O mercado financeiro elevou mais uma vez a previsão para a inflação oficial do Brasil em 2026. De acordo com o Boletim Focus, divulgado nesta segunda-feira (6) pelo Banco Central (BC), a expectativa para o Índice Nacional de Preços ao Consumidor Amplo (IPCA) subiu de 4,31% para 4,36%. É a quarta semana seguida de alta na projeção, influenciada principalmente pelas tensões da guerra no Oriente Médio.

Apesar do aumento, a estimativa ainda está dentro do intervalo de tolerância da meta de inflação. O Conselho Monetário Nacional (CMN) fixou a meta central em 3% ao ano, com margem de 1,5 ponto percentual para cima ou para baixo. Isso significa que o limite superior é 4,5%. Portanto, os 4,36% projetados ainda são aceitáveis.

Em fevereiro, a inflação oficial do mês fechou em 0,7%, puxada por altas nos preços de transportes e educação. No acumulado dos últimos 12 meses, o IPCA caiu para 3,81% – a primeira vez abaixo de 4% desde maio de 2024. Os números de março (já com possíveis reflexos da guerra) serão divulgados na quinta-feira (9) pelo IBGE.

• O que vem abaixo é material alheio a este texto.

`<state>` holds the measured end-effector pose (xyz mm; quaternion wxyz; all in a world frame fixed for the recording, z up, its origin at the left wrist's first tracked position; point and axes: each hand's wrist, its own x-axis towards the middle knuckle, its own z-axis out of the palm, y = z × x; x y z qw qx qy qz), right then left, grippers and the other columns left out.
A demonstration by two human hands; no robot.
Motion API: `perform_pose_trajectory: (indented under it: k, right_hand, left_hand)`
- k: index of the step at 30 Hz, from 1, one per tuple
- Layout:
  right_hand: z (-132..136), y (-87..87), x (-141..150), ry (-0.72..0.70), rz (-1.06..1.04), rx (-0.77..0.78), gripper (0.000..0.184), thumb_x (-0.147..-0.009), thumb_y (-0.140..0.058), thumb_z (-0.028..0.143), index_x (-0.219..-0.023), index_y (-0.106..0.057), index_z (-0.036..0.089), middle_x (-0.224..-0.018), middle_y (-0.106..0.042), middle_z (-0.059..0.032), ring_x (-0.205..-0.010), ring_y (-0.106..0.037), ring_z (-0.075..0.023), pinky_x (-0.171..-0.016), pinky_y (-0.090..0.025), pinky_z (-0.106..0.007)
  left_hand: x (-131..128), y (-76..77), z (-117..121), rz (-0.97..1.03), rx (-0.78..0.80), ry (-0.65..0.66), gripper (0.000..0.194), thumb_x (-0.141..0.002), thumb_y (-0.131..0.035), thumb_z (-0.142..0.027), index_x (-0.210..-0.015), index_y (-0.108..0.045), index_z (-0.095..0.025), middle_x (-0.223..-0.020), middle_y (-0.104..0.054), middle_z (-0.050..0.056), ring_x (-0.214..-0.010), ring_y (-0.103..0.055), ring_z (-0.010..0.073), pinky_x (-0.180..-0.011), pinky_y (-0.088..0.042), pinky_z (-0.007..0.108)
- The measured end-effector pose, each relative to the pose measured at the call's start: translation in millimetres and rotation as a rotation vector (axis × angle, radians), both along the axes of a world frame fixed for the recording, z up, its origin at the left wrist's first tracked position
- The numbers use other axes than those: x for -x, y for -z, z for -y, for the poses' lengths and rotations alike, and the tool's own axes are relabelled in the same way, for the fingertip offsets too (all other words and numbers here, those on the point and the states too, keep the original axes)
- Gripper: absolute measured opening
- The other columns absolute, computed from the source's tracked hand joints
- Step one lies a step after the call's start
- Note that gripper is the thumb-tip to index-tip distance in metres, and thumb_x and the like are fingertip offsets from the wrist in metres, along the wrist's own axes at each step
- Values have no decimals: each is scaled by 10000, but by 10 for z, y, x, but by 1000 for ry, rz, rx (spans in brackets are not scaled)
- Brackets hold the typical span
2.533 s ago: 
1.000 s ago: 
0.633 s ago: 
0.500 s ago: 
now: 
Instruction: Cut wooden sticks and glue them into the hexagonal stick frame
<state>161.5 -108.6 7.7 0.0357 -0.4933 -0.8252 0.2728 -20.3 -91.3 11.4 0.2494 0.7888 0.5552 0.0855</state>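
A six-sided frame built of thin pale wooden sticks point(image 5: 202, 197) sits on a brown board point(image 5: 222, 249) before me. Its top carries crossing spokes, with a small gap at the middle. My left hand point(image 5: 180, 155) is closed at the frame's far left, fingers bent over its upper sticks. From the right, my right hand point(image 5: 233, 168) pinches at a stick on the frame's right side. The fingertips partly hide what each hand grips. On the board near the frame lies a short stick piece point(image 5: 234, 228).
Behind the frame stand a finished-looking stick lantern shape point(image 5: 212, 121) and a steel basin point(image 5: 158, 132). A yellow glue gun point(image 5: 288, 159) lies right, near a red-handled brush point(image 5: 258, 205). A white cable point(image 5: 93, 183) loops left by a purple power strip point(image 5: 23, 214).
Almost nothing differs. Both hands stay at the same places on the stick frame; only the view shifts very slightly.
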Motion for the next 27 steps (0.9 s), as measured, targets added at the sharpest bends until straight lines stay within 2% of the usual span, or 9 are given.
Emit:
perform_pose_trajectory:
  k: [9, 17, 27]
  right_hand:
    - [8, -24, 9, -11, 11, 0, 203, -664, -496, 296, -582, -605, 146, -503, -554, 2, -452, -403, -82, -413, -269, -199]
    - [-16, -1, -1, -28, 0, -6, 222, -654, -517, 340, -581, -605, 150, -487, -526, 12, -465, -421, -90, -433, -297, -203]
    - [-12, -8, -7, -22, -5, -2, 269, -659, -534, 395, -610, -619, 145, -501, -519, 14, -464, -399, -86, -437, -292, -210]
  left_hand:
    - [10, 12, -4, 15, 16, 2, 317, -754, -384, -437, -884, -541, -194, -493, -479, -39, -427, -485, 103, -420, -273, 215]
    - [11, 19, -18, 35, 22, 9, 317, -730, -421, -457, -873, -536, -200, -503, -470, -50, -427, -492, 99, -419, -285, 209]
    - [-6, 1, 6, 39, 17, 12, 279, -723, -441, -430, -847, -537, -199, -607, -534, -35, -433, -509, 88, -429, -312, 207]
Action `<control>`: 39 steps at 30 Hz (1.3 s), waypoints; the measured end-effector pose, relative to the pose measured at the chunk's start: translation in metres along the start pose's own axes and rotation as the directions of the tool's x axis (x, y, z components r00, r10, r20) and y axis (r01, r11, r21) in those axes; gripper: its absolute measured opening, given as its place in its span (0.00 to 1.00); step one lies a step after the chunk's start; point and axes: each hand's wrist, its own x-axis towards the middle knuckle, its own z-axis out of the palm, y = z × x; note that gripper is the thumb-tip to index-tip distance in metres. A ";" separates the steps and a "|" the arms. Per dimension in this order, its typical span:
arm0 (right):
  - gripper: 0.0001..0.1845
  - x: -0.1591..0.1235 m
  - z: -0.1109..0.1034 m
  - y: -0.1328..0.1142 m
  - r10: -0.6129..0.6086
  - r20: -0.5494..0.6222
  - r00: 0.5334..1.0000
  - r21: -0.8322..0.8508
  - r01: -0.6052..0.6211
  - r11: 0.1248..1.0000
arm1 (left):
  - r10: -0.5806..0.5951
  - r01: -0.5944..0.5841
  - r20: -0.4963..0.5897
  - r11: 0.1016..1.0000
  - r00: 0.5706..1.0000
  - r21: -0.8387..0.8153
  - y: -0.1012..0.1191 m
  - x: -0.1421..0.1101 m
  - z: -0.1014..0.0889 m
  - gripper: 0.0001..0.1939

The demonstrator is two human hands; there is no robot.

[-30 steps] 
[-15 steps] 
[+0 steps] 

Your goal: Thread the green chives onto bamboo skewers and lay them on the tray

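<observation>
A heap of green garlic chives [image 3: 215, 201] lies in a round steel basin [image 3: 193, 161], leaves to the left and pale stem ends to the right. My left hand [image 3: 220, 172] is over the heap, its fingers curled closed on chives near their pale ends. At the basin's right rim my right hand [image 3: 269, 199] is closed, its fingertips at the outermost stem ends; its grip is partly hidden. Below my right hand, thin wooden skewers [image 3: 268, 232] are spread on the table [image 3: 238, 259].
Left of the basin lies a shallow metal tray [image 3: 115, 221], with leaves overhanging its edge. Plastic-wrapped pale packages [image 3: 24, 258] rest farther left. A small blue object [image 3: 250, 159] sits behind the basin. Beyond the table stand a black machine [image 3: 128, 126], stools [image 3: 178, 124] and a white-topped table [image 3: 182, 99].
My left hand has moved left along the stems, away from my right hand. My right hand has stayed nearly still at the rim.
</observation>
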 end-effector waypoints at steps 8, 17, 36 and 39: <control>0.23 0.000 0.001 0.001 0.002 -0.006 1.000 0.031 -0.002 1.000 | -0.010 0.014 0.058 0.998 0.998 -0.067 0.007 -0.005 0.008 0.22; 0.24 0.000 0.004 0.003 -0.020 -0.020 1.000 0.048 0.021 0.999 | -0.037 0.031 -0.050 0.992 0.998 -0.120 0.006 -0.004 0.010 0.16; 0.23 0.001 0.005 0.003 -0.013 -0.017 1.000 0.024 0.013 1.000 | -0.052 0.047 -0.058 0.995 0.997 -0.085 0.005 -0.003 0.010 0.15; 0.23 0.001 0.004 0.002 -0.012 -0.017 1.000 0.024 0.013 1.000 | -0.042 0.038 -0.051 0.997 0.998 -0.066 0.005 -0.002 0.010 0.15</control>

Para controlar a inflação, o Banco Central usa a taxa básica de juros, a Selic, atualmente em 14,75% ao ano. Na última reunião do Comitê de Política Monetária (Copom), em março, houve uma redução de 0,25 ponto percentual – o primeiro corte após um longo período de estabilidade. Antes da escalada do conflito no Irã, muitos analistas esperavam um corte maior (0,5 ponto). Agora, o BC admite que pode rever o ciclo de baixa se as incertezas aumentarem.

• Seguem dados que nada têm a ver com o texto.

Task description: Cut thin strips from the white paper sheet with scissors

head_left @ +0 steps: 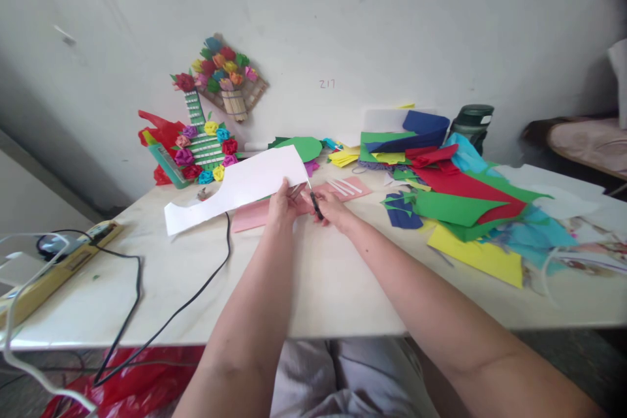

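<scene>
My left hand [283,204] grips a large white paper sheet [245,177] by its right part, thumb on top. The sheet has a curved cut-out along its lower left edge. In my right hand [329,206] is a pair of scissors [315,201], its blades pointing up at the right edge of the white sheet. Whether the blades are parted is too small to tell. Beneath both hands lies a pink paper sheet [251,215], with several thin white paper strips [345,187] on its right end.
Coloured paper scraps [470,202] pile up on the right, before a dark green bottle [473,127]. Paper-flower crafts [208,144] and a green glue bottle [167,164] stand at the back left. A black cable [196,297] crosses the table from a power strip [63,268].
</scene>
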`<state>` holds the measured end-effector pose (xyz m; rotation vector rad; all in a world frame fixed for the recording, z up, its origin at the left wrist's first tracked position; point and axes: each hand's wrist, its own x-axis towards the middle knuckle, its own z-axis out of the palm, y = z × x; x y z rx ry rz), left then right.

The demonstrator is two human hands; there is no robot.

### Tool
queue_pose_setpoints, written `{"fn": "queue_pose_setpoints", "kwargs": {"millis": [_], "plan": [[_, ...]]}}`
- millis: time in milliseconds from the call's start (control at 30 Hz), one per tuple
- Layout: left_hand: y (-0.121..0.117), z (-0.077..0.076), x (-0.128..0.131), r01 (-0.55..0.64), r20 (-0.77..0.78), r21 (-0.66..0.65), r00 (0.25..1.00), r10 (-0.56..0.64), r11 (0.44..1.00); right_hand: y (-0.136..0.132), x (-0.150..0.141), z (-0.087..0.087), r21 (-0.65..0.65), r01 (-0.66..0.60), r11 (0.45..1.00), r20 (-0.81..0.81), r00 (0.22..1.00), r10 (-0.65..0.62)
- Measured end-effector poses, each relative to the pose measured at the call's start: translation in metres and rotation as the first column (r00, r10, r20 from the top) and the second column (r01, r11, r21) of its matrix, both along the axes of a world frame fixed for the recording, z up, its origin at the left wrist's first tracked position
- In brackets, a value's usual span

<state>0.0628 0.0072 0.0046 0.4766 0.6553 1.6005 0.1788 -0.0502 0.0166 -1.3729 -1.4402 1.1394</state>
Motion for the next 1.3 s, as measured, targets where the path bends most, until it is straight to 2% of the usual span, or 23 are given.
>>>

O próximo encontro do Copom será nos dias 28 e 29 de abril. Para o fim de 2026, os analistas mantêm a projeção da Selic em 12,5% ao ano. Para 2027 e 2028, as estimativas são de 10,5% e 10%, respectivamente.

A previsão para o crescimento da economia brasileira (PIB) em 2026 permaneceu em 1,85%. Para 2027, a estimativa é de 1,8%; para 2028 e 2029, os analistas esperam alta de 2% em cada ano. Em 2025, o PIB cresceu 2,3%, o quinto ano seguido de expansão.

Quanto ao câmbio, a expectativa é que o dólar feche 2026 cotado a R$ 5,40. No fim de 2027, a moeda norte-americana deve ficar em R$ 5,45.